Prospect Week: Luke Hughes

by Dan Morse

A mere 47 hours separates the upcoming Seattle Kraken expansion draft and the NHL entry draft. That’s a whole lot of new players headed to Seattle in a short window of time. While the expansion draft will likely dominate NHL coverage, especially in the Seattle area, the Kraken’s first ever entry draft is an equally important moment in shaping the future of the franchise.

Odds are that Buffalo will select defenseman Owen Power with the first pick this year. But that second overall selection, owned by the Kraken, seems much murkier on the surface. Which is why this week, we’ll break down five candidates for the Kraken’s first every draft pick. Today, it’s the third Hughes brother.

Luke Hughes

Luke Hughes has a lot to live up to. The youngest of the three Hughes brothers, Luke looks likely to become yet another top-10 pick from the group of brothers that were considered to be “America’s future first family of hockey” as far back as 2018. The 6’2″ left-handed defenseman currently playing at the University of Michigan is often praised as an elite skater.

In NHL Central Scouting’s final prospect rankings for 2021, Hughes ranked 2nd among defenders behind only the presumptive number one pick Owen Power. Like his brother Quinn, he brings an attacking mindset to his position that makes him dangerous on the rush and in the offensive zone. The main difference is Luke has the size more typical of an NHL defender.

Aside from his raw talent, which is definitely enough to make him a possible number two overall pick, there are a couple other reasons Hughes makes sense in Seattle.

Drafting a Hughes has worked well so far

I mentioned earlier that Luke is the youngest of three brothers all bound for the NHL. Jack Hughes is a center that was drafted first overall by the New Jersey Devils in 2019, while Quinn Hughes is another defenseman drafted seventh overall in 2018 by the Vancouver Canucks.

Jack Hughes had a slow start in New Jersey in his rookie season, but came on strong last year and proved he was a worthy first overall pick. He nearly doubled his points per 60 at 5-on-5, going from 0.8 to 1.4.

Quinn Hughes, meanwhile, has proven to be a key piece of a young Canucks core. While his ability in the defensive zone perhaps leaves some wanting, he has no doubt added value in the offensive zone and on the power play.

The point of all this is simply to say that the Hughes brothers have thus far lived up to the hype, and there’s no reason to think Luke won’t be every bit the NHL player his brothers are. If he turns out to have the offensive skills of Quinn plus an extra 4 inches in height, he should be great on the power play and a much bigger presence in his own zone.

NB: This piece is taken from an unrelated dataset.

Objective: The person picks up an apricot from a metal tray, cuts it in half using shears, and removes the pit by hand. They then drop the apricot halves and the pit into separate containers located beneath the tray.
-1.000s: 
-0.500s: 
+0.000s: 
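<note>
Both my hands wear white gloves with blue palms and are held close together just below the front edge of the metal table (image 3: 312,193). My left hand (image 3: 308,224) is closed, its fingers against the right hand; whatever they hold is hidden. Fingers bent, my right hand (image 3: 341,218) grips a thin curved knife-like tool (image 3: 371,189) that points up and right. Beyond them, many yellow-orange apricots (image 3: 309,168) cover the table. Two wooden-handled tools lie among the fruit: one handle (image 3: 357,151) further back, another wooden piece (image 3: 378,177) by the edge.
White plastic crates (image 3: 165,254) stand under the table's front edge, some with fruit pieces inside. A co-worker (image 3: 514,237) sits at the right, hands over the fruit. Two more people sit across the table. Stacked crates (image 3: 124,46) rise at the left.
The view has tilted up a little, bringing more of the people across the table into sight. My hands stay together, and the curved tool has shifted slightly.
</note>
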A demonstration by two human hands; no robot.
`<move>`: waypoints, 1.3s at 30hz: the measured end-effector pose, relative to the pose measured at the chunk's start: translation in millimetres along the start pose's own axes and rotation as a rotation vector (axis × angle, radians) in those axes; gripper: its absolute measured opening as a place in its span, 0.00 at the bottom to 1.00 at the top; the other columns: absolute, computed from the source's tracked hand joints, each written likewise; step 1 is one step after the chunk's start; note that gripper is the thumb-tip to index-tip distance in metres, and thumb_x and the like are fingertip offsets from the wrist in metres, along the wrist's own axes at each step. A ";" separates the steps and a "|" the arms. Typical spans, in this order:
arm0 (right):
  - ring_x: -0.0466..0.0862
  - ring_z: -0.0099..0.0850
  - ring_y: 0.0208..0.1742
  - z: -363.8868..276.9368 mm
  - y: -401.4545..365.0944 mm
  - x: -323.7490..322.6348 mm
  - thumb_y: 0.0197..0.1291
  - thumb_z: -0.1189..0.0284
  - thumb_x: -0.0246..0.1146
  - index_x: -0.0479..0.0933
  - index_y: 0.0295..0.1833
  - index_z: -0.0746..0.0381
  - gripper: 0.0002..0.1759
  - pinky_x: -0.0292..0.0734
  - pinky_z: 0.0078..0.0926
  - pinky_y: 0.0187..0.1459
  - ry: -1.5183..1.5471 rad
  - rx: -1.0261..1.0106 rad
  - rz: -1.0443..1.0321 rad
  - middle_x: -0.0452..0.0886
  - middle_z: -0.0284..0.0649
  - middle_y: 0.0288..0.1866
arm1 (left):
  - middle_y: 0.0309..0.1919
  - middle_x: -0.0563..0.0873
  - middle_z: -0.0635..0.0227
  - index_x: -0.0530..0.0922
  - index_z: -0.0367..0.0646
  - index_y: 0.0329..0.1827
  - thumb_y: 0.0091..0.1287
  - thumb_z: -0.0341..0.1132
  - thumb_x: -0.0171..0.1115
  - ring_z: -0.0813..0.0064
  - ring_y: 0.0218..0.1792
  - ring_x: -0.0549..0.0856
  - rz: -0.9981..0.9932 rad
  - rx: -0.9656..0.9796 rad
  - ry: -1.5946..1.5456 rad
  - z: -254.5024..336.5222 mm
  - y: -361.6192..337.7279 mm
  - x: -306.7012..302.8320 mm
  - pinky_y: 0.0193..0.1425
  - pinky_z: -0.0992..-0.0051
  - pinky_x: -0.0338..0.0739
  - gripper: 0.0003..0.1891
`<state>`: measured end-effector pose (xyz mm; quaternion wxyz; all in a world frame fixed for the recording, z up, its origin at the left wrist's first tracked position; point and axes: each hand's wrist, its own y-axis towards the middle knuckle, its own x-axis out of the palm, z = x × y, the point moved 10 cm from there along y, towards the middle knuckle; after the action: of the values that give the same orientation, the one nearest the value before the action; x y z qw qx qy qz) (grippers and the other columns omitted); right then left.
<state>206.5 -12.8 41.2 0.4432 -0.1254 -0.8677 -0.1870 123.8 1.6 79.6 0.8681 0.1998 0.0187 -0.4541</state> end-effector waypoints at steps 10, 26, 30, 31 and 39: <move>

He would embellish the natural Vancouver rivalry

As mentioned earlier, Hughes’ older brother Quinn is currently a core member of the Vancouver Canucks.

The Canucks are often cited as the natural rivals for the Kraken. They’re isolated in the Pacific Northwest, with Calgary a solid 10 hour drive away and no teams to the South until you get to California. But in reality, rivalries aren’t always as simple as “they’re close to us,” no matter how much we want them to exist. By adding the third Hughes brother to Seattle, there would be an immediate bond between the two cities and an immediate competition between the two fanbases arguing about which city got the better Hughes brother.

The drawbacks with selecting the youngest Hughes come down to the fact that he needs more experience at higher levels of hockey. His decision-making isn’t the best in this draft class, though it did improve in the limited playing time he saw in 2021. By most draft analysts’ opinions, Hughes wouldn’t likely make the jump to the NHL for at least a season or two.

As an expansion team, however, the Kraken aren’t likely to make a Cinderella run to the Stanley Cup Final like their cousins in Vegas. They can afford to draft for development and upside as opposed to the most NHL-ready prospect that can help immediately in year one. For that reason, Luke Hughes would make a great choice for the first pick in franchise history.